Nessa capa ele usa propositadamente um estilo de letra bem cafona, mas popular nos primeiros anos da internet, e ainda um pseudo-código de barras onde se lê ‘hours’ e ‘bowie’ com números por letras alternados. O sub-tema do álbum é um tipo de aceitação à tecnologia à qual foi primeiro resistente, e depois entusiasta, mas que ainda acha bizarra.

A persona de Bowie dos anos 90 resistente à tecnologia morre e renasce um novo Bowie de cabelo longo, moderno, descolado.

Era 1998 e Bowie tinha um portal chamado bowienet que funcionava até como provedor de internet por um tempo, e se manteve depois como um fórum.

É nessa época que David criou um concurso para criar a letra de ‘What’s Really Happening?’, prometendo os créditos, um prêmio em dinheiro, uma assinatura anual da Rolling Stone, e a oportunidade de visitá-los no estúdio. Quem ganhou foi um fã chamado Alex Grant -ganhando de milhares de outros fãs, incluindo membros do The Cure. Alex Grant gravou os coros junto com um amigo num estúdio em NY.

Em ‘Hours’ há também algumas músicas que foram gravadas para o lançamento do game Omikron em cuja produção David se envolveu. Entre as músicas há uma quase continuação da Sons of the silent age chamada ‘New angels of promise’ (na letra até menciona ‘somos aqueles silenciosos’).

‘A Small Plot of Land’

E como era esse Bowie desconfiado desse novo mundo da tecnologia ?

Em meados dos 90 Bowie parte desde uma vaga ideia de um assassinato de uma jovem (uma estória vagamente inspirada em Twin Peaks) para montar um disco conceitual com o nome provisõrio de ‘Leon takes Outside’. O conceito seria em torno da tecnologia e as mesmas sociedades disfuncionais que ele cantava nos anos 70, mas agora nos 90.

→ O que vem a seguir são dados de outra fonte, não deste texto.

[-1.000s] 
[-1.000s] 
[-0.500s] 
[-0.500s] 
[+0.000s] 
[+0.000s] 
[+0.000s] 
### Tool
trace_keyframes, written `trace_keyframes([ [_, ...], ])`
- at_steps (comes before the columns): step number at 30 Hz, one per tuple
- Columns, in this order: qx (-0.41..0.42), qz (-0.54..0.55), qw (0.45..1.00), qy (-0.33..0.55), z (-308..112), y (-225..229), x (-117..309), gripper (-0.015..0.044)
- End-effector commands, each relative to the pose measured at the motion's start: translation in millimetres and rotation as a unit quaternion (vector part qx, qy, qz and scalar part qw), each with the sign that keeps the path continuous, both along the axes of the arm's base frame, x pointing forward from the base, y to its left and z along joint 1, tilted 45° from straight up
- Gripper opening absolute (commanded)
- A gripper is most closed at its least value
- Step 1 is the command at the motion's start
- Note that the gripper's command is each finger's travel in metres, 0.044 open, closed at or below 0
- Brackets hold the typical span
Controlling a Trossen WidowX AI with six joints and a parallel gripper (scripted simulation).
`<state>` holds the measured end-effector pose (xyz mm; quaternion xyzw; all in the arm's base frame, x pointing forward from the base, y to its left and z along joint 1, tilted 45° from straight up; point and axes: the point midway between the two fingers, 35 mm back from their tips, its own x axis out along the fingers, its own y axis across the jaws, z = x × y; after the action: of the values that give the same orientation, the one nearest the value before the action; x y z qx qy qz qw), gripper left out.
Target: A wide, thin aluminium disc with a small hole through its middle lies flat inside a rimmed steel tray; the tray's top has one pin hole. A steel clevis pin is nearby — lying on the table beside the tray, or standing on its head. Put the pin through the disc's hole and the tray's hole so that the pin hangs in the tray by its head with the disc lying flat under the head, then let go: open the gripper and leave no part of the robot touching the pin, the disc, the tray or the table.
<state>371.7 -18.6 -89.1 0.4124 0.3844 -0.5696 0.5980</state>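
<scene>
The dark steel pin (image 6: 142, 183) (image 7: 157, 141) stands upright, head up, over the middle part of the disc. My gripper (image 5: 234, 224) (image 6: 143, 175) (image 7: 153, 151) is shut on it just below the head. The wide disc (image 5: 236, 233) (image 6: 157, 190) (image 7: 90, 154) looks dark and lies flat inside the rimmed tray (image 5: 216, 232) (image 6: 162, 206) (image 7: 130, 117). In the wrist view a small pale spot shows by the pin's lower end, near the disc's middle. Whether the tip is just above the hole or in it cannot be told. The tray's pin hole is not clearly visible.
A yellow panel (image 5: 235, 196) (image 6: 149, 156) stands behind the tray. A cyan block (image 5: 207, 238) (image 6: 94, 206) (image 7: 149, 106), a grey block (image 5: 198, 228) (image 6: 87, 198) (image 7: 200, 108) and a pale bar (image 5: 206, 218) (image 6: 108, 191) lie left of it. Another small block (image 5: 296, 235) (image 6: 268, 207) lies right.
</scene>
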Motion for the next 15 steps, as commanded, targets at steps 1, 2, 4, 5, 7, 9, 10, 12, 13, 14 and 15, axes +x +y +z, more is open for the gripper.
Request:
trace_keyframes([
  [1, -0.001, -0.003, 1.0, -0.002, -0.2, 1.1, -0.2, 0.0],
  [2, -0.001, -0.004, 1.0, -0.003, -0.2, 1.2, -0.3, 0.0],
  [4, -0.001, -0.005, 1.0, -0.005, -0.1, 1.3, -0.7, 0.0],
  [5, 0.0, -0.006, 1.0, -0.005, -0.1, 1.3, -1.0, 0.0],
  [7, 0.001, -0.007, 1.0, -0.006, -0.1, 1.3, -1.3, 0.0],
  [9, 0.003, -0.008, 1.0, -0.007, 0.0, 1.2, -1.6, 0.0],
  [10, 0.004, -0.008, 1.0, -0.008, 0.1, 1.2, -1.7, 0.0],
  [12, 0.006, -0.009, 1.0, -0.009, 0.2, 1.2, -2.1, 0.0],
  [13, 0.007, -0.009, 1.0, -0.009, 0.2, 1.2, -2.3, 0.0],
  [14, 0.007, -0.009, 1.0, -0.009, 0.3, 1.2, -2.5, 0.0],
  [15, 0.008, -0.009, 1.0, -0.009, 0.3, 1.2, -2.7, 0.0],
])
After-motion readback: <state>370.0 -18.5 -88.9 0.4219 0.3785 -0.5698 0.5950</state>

Após as sessões de gravação, chama novamente o seu já velho colaborador Brian Eno para ajudá-lo a transformar as gravações acústicas em algo mais eletrônico, mais impessoal, as distorções ajudando numa visão de um mundo distópico e menos familiar.

O resultado é um disco bem inovador chamado ‘Outside’. É todo um álbum com muita experimentação em overdubbing, um toque de rock inndustrial e com muitas distorções em todos e cada um dos instrumentos e na voz de David declamando poesias do submundo em que o investigador Nathan Adler se mete investigando o assassinato de uma menina de 14 anos. As letras sugerem essa disfunção, violência, sanidade versus loucura e outras inquietações da vida moderna.

A música mais divulgada do álbum foi ‘Hallo Spaceboy’ com uma nova interpretação do mesmo Major Tom, space Boy tendo que enfrentar os anos 90 com esse caos o matando, mas a poeira da lua irá cobri-lo. Também pode ser interpretada como um investigador interpelando o assassino-protagonista da trama (você quer ser livre, não quer? vc gosta de meninas ou meninos? É confuso em hoje dia), sim, como tudo tem camadas, algumas delas nos levam muito longe…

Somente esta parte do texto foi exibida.